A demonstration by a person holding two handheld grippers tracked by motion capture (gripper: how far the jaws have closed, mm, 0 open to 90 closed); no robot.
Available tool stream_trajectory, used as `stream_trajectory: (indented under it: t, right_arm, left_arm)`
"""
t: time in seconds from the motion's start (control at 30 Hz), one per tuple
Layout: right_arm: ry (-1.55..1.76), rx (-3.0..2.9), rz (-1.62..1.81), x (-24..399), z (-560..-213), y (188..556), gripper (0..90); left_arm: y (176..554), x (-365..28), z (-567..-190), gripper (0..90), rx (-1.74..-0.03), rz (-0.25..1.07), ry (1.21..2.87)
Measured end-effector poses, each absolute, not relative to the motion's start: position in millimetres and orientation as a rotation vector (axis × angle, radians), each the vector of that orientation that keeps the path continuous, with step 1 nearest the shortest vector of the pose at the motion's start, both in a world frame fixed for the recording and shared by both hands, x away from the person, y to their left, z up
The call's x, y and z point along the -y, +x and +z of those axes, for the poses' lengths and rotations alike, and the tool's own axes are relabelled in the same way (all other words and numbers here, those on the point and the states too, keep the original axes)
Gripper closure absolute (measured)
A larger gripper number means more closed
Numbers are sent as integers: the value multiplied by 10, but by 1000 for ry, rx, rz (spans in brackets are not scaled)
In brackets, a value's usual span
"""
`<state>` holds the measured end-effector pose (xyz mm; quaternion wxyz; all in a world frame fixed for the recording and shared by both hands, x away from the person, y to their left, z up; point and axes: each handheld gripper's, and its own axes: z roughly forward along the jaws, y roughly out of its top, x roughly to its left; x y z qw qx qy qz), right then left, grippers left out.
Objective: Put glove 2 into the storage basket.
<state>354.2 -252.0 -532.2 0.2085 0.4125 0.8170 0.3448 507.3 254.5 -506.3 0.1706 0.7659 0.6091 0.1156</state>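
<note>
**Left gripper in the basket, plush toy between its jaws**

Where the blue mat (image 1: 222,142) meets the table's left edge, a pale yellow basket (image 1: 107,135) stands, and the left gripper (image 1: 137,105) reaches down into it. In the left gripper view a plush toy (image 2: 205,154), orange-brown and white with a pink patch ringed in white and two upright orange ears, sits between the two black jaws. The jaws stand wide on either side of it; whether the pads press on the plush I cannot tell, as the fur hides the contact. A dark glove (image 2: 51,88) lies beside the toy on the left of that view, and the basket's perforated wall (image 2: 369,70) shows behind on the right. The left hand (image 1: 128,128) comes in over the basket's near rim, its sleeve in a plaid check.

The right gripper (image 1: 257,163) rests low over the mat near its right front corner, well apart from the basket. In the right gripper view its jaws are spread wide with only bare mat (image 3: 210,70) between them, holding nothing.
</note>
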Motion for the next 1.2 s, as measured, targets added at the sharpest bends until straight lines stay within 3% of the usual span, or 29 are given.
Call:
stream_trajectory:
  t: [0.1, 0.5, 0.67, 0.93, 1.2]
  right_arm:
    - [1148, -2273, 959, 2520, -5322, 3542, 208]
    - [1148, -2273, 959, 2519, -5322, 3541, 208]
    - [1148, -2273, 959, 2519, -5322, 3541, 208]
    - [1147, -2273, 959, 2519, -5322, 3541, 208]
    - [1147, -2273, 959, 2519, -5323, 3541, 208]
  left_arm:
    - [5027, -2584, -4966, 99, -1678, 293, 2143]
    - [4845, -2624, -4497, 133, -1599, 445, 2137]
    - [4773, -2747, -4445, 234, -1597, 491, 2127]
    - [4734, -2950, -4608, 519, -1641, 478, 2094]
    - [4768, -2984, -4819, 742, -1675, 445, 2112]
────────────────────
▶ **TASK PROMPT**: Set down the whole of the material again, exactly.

▶ **SOLVED PROBLEM**:
A demonstration by a person holding two handheld grippers tracked by motion capture (gripper: how far the jaws have closed, mm, 0 open to 90 closed); no robot.
Available tool stream_trajectory, used as `stream_trajectory: (indented under it: t, right_arm, left_arm)`
"""
t: time in seconds from the motion's start (control at 30 Hz), one per tuple
Layout: right_arm: ry (-1.55..1.76), rx (-3.0..2.9), rz (-1.62..1.81), x (-24..399), z (-560..-213), y (188..556), gripper (0..90); left_arm: y (176..554), x (-365..28), z (-567..-190), gripper (0..90), rx (-1.74..-0.03), rz (-0.25..1.07), ry (1.21..2.87)
Measured end-effector poses, each absolute, not relative to the motion's start: position in millimetres and orientation as a rotation vector (axis × angle, radians), each the vector of that orientation that keeps the path continuous, with step 1 nearest the shortest vector of the pose at the motion's start, both in a world frame fixed for the recording and shared by both hands, x away from the person, y to their left, z up
The call's x, y and z point along the -y, +x and +z of those axes, for the poses' lengths and rotations alike, and the tool's own axes are relabelled in the same way (all other words and numbers here, those on the point and the states too, keep the original axes)
Gripper closure absolute (measured)
A larger gripper number means more closed
Numbers are sent as integers: the value multiplied by 10, but by 1000 for ry, rx, rz (spans in brackets are not scaled)
In brackets, a value's usual span
"""
`<state>` holds the measured end-effector pose (xyz mm; quaternion wxyz; all in a world frame fixed for the recording and shared by both hands, x away from the person, y to their left, z up; point and axes: each handheld gripper's, and its own axes: z roughly forward along the jaws, y roughly out of its top, x roughly to its left; x y z qw qx qy qz), right then left, grippers left out.
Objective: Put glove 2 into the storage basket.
<state>354.2 -252.0 -532.2 0.2085 0.4125 0.8170 0.3448 507.3 254.5 -506.3 0.1706 0.7659 0.6091 0.1156</state>
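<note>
**Left gripper in the basket, plush toy between its jaws**

Where the blue mat (image 1: 222,142) meets the table's left edge, a pale yellow basket (image 1: 107,135) stands, and the left gripper (image 1: 137,105) reaches down into it. In the left gripper view a plush toy (image 2: 205,154), orange-brown and white with a pink patch ringed in white and two upright orange ears, sits between the two black jaws. The jaws stand wide on either side of it; whether the pads press on the plush I cannot tell, as the fur hides the contact. A dark glove (image 2: 51,88) lies beside the toy on the left of that view, and the basket's perforated wall (image 2: 369,70) shows behind on the right. The left hand (image 1: 128,128) comes in over the basket's near rim, its sleeve in a plaid check.

The right gripper (image 1: 257,163) rests low over the mat near its right front corner, well apart from the basket. In the right gripper view its jaws are spread wide with only bare mat (image 3: 210,70) between them, holding nothing.
</note>
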Motion for the next 1.2 s, as measured, targets added at the sharpest bends until straight lines stay within 3% of the usual span, or 29 are given.
Call:
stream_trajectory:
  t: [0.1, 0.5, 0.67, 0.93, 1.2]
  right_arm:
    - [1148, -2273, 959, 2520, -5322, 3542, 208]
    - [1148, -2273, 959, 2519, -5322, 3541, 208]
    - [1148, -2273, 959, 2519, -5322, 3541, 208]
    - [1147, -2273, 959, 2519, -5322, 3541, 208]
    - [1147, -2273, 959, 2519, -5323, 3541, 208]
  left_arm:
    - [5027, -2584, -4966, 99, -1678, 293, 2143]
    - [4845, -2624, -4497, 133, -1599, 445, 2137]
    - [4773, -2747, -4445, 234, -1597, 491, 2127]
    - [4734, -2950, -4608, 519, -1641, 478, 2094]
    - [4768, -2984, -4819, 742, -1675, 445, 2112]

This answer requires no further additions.